**THE PROBLEM**.
Reproduce, exactly, the lines of the material below from the line containing "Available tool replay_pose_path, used" through the line containing "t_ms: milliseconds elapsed", with both end lines included and nothing else.

[Opening THE DATA section]

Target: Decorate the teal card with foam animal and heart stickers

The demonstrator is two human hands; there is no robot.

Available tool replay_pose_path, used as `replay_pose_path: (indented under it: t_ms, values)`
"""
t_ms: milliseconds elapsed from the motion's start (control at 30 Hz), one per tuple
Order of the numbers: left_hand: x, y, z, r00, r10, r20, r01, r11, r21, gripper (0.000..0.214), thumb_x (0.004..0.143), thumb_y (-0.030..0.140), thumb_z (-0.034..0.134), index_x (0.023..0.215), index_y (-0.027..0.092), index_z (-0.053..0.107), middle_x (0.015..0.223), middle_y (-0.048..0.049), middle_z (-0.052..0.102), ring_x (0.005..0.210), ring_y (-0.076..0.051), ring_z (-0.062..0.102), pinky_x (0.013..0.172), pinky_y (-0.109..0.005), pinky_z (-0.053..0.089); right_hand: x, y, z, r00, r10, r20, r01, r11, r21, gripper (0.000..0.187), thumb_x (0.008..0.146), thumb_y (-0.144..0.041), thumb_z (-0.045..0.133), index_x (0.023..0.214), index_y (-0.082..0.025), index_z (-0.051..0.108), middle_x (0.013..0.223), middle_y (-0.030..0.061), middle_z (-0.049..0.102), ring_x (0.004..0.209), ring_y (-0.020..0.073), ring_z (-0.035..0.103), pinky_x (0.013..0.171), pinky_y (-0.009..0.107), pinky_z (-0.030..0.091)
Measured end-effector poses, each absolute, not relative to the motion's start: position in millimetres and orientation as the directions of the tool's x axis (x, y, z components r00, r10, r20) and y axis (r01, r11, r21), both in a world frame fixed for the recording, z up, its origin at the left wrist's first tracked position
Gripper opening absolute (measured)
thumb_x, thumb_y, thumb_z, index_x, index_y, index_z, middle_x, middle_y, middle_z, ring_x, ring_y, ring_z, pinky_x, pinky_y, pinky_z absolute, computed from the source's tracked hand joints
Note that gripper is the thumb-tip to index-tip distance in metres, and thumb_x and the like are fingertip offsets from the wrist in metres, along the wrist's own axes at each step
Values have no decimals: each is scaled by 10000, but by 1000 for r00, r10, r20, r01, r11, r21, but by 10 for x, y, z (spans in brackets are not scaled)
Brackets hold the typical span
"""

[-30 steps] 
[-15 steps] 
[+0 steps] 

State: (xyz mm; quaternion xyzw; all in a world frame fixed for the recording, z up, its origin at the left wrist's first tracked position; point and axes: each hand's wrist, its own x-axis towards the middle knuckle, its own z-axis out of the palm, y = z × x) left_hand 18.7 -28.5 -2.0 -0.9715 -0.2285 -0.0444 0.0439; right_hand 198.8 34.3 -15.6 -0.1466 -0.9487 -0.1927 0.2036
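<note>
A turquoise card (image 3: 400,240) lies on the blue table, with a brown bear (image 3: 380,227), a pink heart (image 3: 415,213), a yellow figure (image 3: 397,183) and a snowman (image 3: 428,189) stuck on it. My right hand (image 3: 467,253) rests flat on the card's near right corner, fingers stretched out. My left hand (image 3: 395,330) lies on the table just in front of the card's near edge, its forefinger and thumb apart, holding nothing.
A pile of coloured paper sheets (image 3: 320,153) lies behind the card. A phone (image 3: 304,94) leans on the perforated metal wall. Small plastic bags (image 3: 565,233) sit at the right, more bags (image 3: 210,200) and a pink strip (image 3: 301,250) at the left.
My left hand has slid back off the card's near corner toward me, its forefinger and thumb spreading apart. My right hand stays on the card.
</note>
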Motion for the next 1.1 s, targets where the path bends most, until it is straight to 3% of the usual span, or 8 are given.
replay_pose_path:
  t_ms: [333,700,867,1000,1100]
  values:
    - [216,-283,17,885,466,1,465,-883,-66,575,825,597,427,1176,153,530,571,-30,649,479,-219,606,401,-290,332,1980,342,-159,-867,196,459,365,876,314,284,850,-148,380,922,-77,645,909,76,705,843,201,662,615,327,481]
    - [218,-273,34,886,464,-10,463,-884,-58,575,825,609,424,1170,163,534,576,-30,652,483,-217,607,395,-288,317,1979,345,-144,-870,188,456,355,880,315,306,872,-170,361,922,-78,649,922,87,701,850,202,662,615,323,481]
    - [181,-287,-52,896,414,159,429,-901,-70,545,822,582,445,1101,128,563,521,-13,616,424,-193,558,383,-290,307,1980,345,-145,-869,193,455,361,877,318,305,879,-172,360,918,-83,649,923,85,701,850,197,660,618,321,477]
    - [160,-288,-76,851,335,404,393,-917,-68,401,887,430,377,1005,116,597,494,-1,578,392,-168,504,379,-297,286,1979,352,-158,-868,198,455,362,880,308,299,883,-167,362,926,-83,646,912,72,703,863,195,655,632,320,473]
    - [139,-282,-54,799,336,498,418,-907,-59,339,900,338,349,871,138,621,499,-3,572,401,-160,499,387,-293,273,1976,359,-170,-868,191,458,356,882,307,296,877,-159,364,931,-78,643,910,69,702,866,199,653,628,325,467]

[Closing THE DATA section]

**RESPONSE FOR THIS EXERCISE**.
Available tool replay_pose_path, used as `replay_pose_path: (indented under it: t_ms, values)`
"""
t_ms: milliseconds elapsed from the motion's start (control at 30 Hz), one per tuple

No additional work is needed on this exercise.